The data reported are encouraging and they offer therapeutic options to the first-line treatments in PCOS women with moderate or severe hyperandrogenism and/or menstrual abnormalities, which are represented by metformin as well as by oral contraceptives. These compounds effectively suppress LH release and the consequent androgen production from the ovary; also they increase the sex hormone binding protein synthesis, lowering the levels of circulating free androgens [40]. Unfortunately, if the patient aims to restore ovulation in order to conceive, contraceptives are not the clinical strategy to follow.

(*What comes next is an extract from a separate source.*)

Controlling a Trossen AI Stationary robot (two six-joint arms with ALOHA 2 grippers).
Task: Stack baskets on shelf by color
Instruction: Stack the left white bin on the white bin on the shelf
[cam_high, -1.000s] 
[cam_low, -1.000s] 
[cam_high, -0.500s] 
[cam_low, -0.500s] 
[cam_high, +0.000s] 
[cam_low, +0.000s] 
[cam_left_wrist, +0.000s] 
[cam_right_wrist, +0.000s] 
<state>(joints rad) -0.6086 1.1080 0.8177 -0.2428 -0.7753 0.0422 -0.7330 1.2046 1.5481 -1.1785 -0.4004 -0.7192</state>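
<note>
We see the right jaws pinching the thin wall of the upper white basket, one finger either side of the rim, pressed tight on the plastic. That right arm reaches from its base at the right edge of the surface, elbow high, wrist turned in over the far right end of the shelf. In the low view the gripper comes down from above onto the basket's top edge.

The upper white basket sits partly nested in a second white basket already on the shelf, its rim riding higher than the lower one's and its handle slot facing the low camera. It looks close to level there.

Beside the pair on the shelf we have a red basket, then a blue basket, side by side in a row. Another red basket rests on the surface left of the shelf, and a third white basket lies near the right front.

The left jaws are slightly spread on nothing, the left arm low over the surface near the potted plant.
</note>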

Furthermore, prolonged use of contraceptives may increase homocysteine levels after six months of treatment [41], as well as the risk of venous thromboembolism [42]. For what concerns metformin, several side gastrointestinal effects (diarrhoea, nausea, vomiting, and abdominal bloating) and metabolic complications have been evidenced after a long-term treatment [43]. For all these reasons, even though more studies on a higher number of patients and with greater statistical significance are needed to confirm these striking posttreatment outcomes, safe combined use of inositol stereoisomers should be largely suitable and it might represent a valid clinical approach in PCOS management.